Vancouver-based artist Geoffrey Farmer’s elaborately layered installations have taken inspiration from sources as various as Life magazine, Walt Whitman, and Frank Zappa. Returning to SFAI for the first time since attending in the early 1990s, Farmer is currently preparing to represent Canada in the 2017 Venice Biennale. Farmer's recent tour de force Leaves of Grass (2012), a major installation which assembled a monumental (124-foot-long) historical menagerie of clippings from vintage Life magazines, earned significant acclaim at dOCUMENTA (13).
Recent solo exhibitions include The Institute of Contemporary Art, Boston (2016); How Do I Fit This Ghost in My Mouth, Vancouver Art Gallery (2015); Let’s Make the Water Turn Black, Pérez Art Museum Miami (2014); Hamburg Kunstverein (2014); Migros Museum für Gegenwartskunst, Zurich (2013); Nottingham Contemporary (2013); Every day needs an urgent whistle blown into it, Art Gallery of Ontario (2014); The Grass and Banana go for a walk, Catriona Jeffries, Vancouver (2014); Fondazione Morra Greco, Naples (2013) and The Surgeon and the Photographer, Barbican Centre, London (2013). He has also had solo exhibitions at REDCAT, Los Angeles (2011); Walter Philips Gallery, Banff (2010); Musée d'art contemporain de Montréal and Witte de With, Rotterdam (2008); The Drawing Room, London, UK (2007) and the Power Plant, Toronto (2005).

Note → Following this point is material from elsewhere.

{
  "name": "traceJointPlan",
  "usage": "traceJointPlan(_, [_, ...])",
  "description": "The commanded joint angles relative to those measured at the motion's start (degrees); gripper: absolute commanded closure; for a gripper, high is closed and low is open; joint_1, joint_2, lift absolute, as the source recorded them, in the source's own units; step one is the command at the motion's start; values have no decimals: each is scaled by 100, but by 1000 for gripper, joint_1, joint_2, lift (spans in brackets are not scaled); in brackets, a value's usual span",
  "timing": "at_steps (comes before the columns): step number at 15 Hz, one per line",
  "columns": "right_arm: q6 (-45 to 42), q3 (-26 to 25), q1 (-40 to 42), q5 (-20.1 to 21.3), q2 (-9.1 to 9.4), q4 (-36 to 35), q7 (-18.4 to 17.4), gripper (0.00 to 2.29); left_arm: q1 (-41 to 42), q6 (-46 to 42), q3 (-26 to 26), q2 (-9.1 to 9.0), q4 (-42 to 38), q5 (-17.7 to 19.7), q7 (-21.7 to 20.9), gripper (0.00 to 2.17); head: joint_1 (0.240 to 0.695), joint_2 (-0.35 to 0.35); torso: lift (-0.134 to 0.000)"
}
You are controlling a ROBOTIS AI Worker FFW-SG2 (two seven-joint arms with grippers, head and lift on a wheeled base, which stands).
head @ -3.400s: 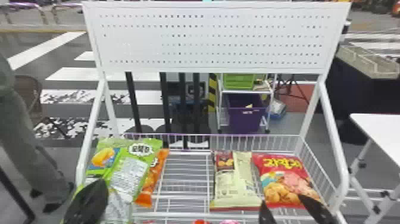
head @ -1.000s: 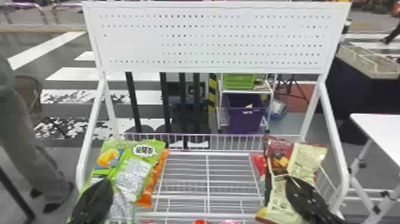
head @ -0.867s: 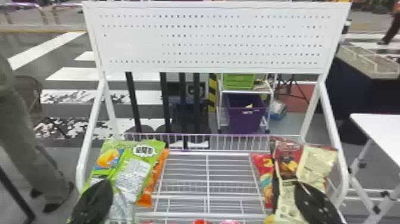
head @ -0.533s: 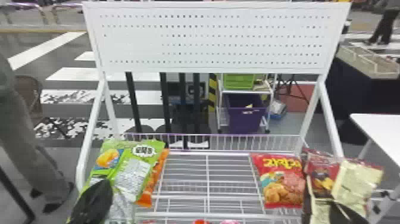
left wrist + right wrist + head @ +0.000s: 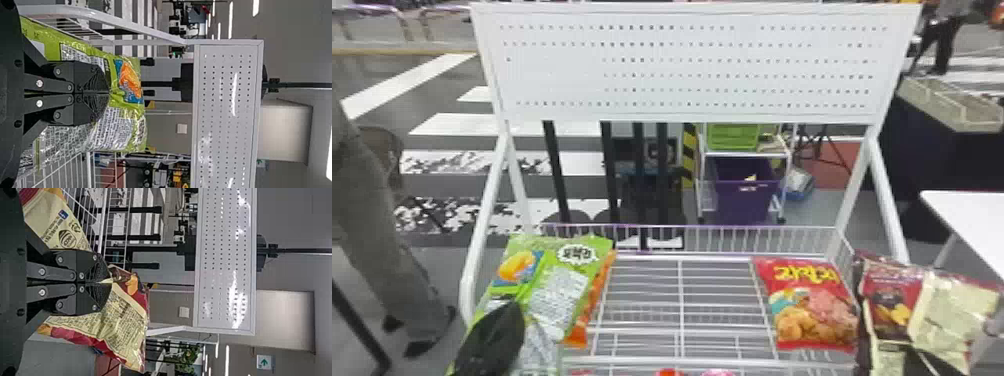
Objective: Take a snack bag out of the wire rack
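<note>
Might snag on the wire rack (image 5: 485, 215) at about 4 o'clock in the head view, from nearness to the right side rail (image 5: 887, 205); cannot tell whether touching. Might dent or drag the green snack bag (image 5: 557, 300) at 7 to 8 o'clock, from any stray move of the left gripper (image 5: 109, 93), with 2 fingers brought tightly together in front of it and nothing seen between. Might slip or twist the cream-and-red snack bag (image 5: 123, 325), held crumpled at 4 o'clock beside the rack's right side, from a narrow pinch between the 2 fingers of the right gripper (image 5: 109, 282). Might tear or crush it from too firm a squeeze. Might knock the red snack bag (image 5: 812, 305), between 4 and 5 o'clock in the rack, from an inward swing of the load.

Count, in descending size: 1 wire rack; 1 perforated panel (image 5: 692, 65) at 12 o'clock; 1 white table (image 5: 967, 215) at 3; 1 purple bin (image 5: 744, 202) near 3; 1 green bin (image 5: 732, 137) near 2; 2 grippers; at least 1 green snack bag, possibly 2 overlapping; 1 cream-and-red snack bag; 1 red snack bag; 1 orange snack bag (image 5: 589, 310) near 7; at least 3 red or pink package edges (image 5: 717, 372) at 6.
</note>
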Motion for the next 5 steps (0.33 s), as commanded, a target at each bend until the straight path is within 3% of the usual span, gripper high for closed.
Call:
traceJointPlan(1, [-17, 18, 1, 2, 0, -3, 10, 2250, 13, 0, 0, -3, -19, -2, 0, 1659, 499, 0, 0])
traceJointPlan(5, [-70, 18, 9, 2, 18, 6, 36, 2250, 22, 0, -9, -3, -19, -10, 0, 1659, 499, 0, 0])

Recent group exhibitions include Objects do things, Centre for Contemporary Art Ujazdowski Castle, Warsaw, Poland (2016); A Brief History of the Future, The Louvre, Paris (2015); Luminato Festival, Toronto (2015); Steirischer Herbst Festival of New Art, Graz, Austria (2015); Shine a Light, National Gallery of Canada, Ottawa (2014); Puppet Show, Eastside Projects, Birmingham (2013); Triennale der Kleinplastik, Stadt Fellbach, Germany (2013); dOCUMENTA (13) (2012); Stage Presence, SFMOMA, San Francisco (2012); The Garden of Forking Paths, Migros Museum für Gegenwartskunst, Zurich (2011) and the Istanbul Biennial (2011).